For Tessa Rose, deaf pedagogic MT interactions are multisensory and multimodal, they require tactile, kinetic, spatial, visual—even olfactory knowledge: “Sometimes I am old fashioned,” she says, “I like old books, real papers, and writing with pen. I like the smell of old books,” she told me. For Tessa Rose, tangible materials offer fully immersive sensory experiences, which include visuality but goes well beyond visuality or language. Notable here is that Tessa Rose’s class is ostensibly a writing class. However, as they write, Tessa Rose invites her students to draw, to sculpt, to Tweet, to perform, and to be fully-engaged deaf learners—to “see that” or “do that” for themselves. She commented: “I’d like my students to experience the real thing, too”. When I yet again asked Why?, she expanded on the idea of deaf ontologies in deaf pedagogy and the concept of the real. Teaching and learning in deaf education can be more real or “closer to reality”. According to Tessa Rose, MT can even supersede the limits of raw perceptual reality. Tessa Rose wanted to build simulacra that are close to the real, perhaps better than the real. These make for more rich—but carefully delimited—sensory environments.

5. Discussion

5.1. Theorizing Multimodal Transduction

MT is a mechanism and process involving changes between forms of knowledge that supersede language. MT is at once epistemic and ontological—these co-occur. Kress (2010) states that MT results in a complete “rearticulation of [epistemic] meaning [and a] near total…change in ontological orientation” (pp. 124–25). When knowledge changes, new realities are built and socially shared; importantly, doing so changes the dynamics of power in deaf classrooms. Etymology demonstrates that transduction is a movement across or through stages. Because of this, MT uses the same underlying logic as scientific and poetic metaphors (Lakoff and Johnson 1980; Sfard 1998). This lends MT its ineffable characteristics. Tessa Rose explained, “something happens” between the phase-change. In this section of my article, I attempt to explain what happens, why, and how. Likewise, I work to explore MT in the context of several more-or-less similar theories and methods.
All six deaf faculty in my study were observed using MT flexibly. When deaf faculty used MT, they aspired to retain meaning, enhance accessibility, and extract or amplify the most salient features of knowledge to benefit learning in deaf students. MT supports the transfer of knowledge between modes (or assemblages of modes) via intermediary forms, processes, operations, and functions that reconfigure deaf students’ sensory access to reality; meanwhile, the essentials of meaning are “carried across” the stages of change. MT is not only an educational interaction between agents and knowledge but an aesthetic form of cognition endemic to deaf pedagogy. MT is creative, artful, and artistic; those who use MT act as artists and poets do.
In deaf pedagogy, MT supports flexible changes from any one mode or set of modes into any other mode or set of modes. MT can happen all at once in one major change or reoccur across a sequence of linked changes. MT can use language at the start, intermediate, or end stages of change; however, MT need not use any language modes at all. When deaf faculty use MT in teaching, it usually results in end-products or by-products that are appreciably visual; however, on the whole, MT is multimodal in character (Kusters et al. 2017; Tapio 2013).
Observations of deaf pedagogic MT nearly always emphasized visuality over orality, bilingualism over monolingualism, and multimodality over monomodality. As the dea faculty and students I interacted with showed me and told me, MT may occur in conjunction with translanguaging but is separate from it. MT is capable of interactive pedagogies and learning events that are not just bilingual or bimodal–bilingual but, overall, use multimodal-multilingualism (Kurz et al. 2021). Here, the term multimodality refers to three things: multimodal forms of language (Wei 2022), multimodal semiotics (Kress 2010), and multimodal discourse analysis (Kress 2011).

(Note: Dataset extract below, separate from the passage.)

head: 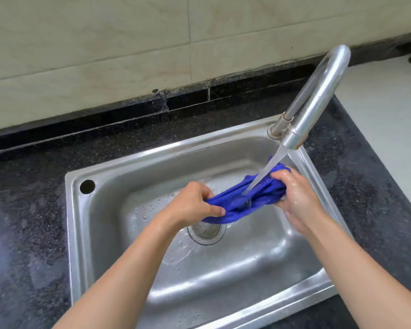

5.2. Disambiguating Multimodal Transduction

This discussion section aims to disambiguate MT with several more-or-less similar theories and forms of epistemic and ontological change already present in deaf education. I mainly analyze similarities and differences between the theories of languaging, translanguaging, code-switching, chaining, and bi/multilingualism. I also construct new comparable ideas that extend the theory of MT as I have posited it thus far. As a central pedagogical method observed in all cases of my study, MT is a class-wide phenomena. As I observed it, MT is used to construct or reconstruct knowledge toward deaf ways of being. MT represents an “umbrella,” that can organize related changes dominated by language and those driven by communication modes (e.g., non/quasi-language modes). Below (Figure 5), I propose a nested diagram to depict how these varied terms might be organized. In my diagram, the largest category is MT. Under the umbrella, I subdivide two large categories, one focused on changes using language and the other focused on changes with communication modes.
Given the context of this Special Issue about translanguaging in deaf spaces, I give special attention to exploring disambiguating and contrasting MT and translanguaging in deaf pedagogy research contexts. My rationale is enlarged in a narrative that comprises a synthetic and critical literature review (Boote and Beile 2005), which highlights the need for a theory of MT in general research on deaf pedagogy. Because of widespread confusion, disambiguation is necessary to describe how MT and translanguaging are similar but different from each other, and how language-dominant and communication-driven forms of MT differ but also relate. Doing so fulfills a practical need to describe teaching methods for preservice and practicing deaf educators who may find similar or often-changing theories hard to distinguish, especially as their basic definitions shift (Wei 2022). It should also assist researchers of deaf education for similar reasons (Swanwick and Marschark 2010), including a need for empirically-grounded teaching theories. As I argue, the unique aspects of my theory of deaf pedagogic MT are assets for general translanguaging and multimodal theorists also, who may explore MT as a mechanism and means to correlate the distinct concepts of: language, communication, and discourse, more broadly.
Figure 5. The MT Umbrella.
Figure 5. The MT Umbrella.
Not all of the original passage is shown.